The meta-analysis published by Hyde et al. (1990) serves as one useful indicator of performance statistics on gender differences in mathematics recorded by the end of the 1980s. Their sample comprised 100 studies of gender differences in mathematics performance. These studies were published between 1963 and 1988, yielded 254 independent effect sizes, and collectively represented test data of more than three million students. Core information on which their data were based and basic conclusions they drew can be summarised as follows:

  • Gender differences in mathematics performance in samples of the general population were negligible (d = –0.05) and favoured females; averaged over all studies the difference in mathematics performance was a little larger but still small (d = 0.20) and in favour of males.

  • Girls did slightly better than boys in computation.

  • In elementary and middle school there were no gender differences in problem solving, but in high school and in college, differences on this component favoured males.

  • Gender differences in favour of males “grew larger with increasingly selective samples and were largest for highly selected samples and samples of highly precocious persons” (Hyde et al. 1990, p. 139).

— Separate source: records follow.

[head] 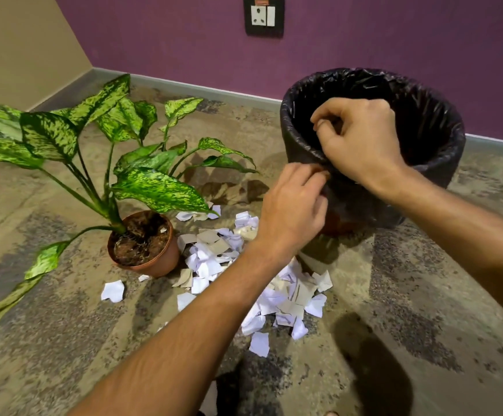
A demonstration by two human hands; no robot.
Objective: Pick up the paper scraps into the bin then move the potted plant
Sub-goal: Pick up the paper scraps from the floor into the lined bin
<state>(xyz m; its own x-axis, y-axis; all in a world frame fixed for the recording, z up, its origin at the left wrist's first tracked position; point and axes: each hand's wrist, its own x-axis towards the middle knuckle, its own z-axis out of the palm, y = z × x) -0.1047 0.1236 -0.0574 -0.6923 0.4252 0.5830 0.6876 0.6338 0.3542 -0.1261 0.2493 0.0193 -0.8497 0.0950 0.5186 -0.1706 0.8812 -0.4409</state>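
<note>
Bin point(436, 163) upright, mouth tilted toward camera; left hand point(292, 211), right hand point(361, 139) pinching its black liner point(307, 145).

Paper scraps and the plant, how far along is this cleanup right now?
Nothing looks done yet: the paper scraps lie in a heap on the floor between the potted plant and the bin. In hand: the left hand and right hand are both at the bin's black liner, apparently adjusting it. Left: collecting every scrap, then moving the plant.
</note>
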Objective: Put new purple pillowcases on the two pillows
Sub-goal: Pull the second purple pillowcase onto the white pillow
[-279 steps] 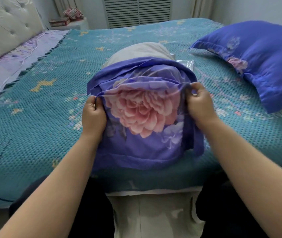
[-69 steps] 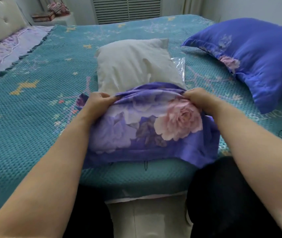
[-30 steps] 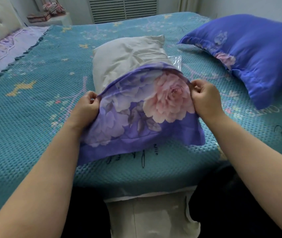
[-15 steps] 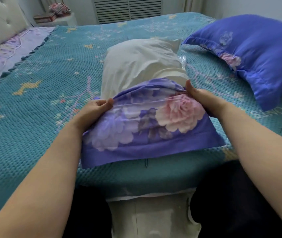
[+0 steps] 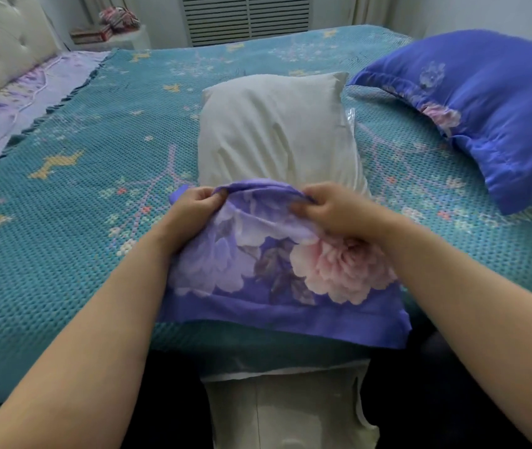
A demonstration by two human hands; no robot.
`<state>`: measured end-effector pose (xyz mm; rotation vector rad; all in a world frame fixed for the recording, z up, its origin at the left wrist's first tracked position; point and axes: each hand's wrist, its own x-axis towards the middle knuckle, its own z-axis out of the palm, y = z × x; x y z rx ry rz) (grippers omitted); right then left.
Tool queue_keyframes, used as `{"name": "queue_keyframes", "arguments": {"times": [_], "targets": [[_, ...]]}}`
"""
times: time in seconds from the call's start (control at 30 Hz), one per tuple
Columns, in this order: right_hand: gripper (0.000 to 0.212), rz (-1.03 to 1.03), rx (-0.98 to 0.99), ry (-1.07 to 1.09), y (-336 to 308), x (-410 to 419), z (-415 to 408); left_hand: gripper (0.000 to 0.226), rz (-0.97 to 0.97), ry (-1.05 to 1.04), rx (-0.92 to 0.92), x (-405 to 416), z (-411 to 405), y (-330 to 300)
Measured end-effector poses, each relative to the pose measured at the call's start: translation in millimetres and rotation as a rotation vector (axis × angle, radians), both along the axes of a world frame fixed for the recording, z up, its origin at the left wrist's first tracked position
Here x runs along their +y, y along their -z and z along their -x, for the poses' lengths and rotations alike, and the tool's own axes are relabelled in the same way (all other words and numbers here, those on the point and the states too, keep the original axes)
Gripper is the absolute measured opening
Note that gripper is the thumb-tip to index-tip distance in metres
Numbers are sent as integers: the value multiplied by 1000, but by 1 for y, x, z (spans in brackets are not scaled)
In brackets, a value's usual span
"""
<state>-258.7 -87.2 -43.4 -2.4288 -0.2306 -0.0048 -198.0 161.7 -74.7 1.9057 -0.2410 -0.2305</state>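
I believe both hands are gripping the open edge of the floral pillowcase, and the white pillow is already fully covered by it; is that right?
Not quite. In the head view both the left hand and the right hand grip the open edge of the floral pillowcase, but the white pillow is only partly covered; most of it is bare.

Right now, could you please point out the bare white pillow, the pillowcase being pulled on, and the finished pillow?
bare white pillow (image 5: 277, 131): head view, its uncovered upper face.
pillowcase (image 5: 290, 286): head view, its flowered top side.
finished pillow (image 5: 497, 102): head view, its blue-purple top.
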Motion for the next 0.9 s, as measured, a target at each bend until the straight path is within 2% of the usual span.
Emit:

  • The effect size of the gender difference declined over the years – from d = 0.31 for studies published in or before 1973 to d = 0.14 for studies in or after 1974.

Pointing to the different performance patterns, the authors argued that general statements about gender differences in mathematics performance masked the complexity of the performance pattern and could thus be misleading. Furthermore, “where gender differences do exist, they are in critical areas” (Hyde et al. 1990, p. 151). Schools, they further argued, should implement programs and procedures to improve the teaching of mathematics, “such as internalized belief systems about mathematics, external factors such as sex discrimination in education and in employment … and the mathematics curriculum at the pre-college level” (p. 151).

A detailed overview of intervention programs developed and produced in the 1980s is clearly beyond the scope of this chapter. Fennema et al. (1980) intervention compendium, with its reprints of (then) relevant research articles, as well as detailed materials for student, teacher, counsellor, and parent workshops still serves as an informative source some 40 years after its publication. Many of the programs developed and adopted in the 1980s and beyond can be traced to this comprehensive resource, although this is typically unacknowledged.

It seems judicious to conclude this section with a quote from Leder et al. (1996, p. 966) with which they began their overview of intervention programs as follows:

On December 6, 1989,

At the Ecole polytechnique de Montréal,

A young man entered an engineering classroom.

He ordered women to stand on one side,

men on the other side.

He shot the women.

Then he walked through the school

and shot some other women.

“In this tragic incident”, they added, “13 female students and one female staff member were killed. The perpetrator believed that women had usurped his rightful place in engineering and in society” (Leder et al. 1996, pp. 966 and 979). The massacre, it became known, was the shooter’s lone fight against feminism and what he regarded as women unfairly taking up positions in traditionally male fields.

4 The 1990s—Consolidation and New Directions

Reviews of research about mathematics and gender published in the first half of the 1990s (e.g., Leder 1992; Fennema and Hart 1994) indicated that the trends in performance differences in mathematics between males and females reported two decades earlier were still apparent. Possible explanations for these persistent findings shadowed those considered in earlier research and comprised both environmental variables, including school-, teacher-, peer group-, and parent-related variables, as well as the impact of the wider society. The influence of learner-related cognitive variables and internal belief variables also continued to attract considerable research activity. When gender differences were found, Leder (1992) concluded, they are typically small compared to the much larger within-group variations. “Collectively the body of research available to date suggests that there are small, subtle, interactive, and cumulative links between gender differences in selected internal belief variables and gender differences in mathematics learning” (p. 616). Implied in this summary is a warning against conducting research, or interpreting its findings, with a simplistic focus on the impact of gender per se, without a recognition of the interactive influence of relevant personal and contextual variables.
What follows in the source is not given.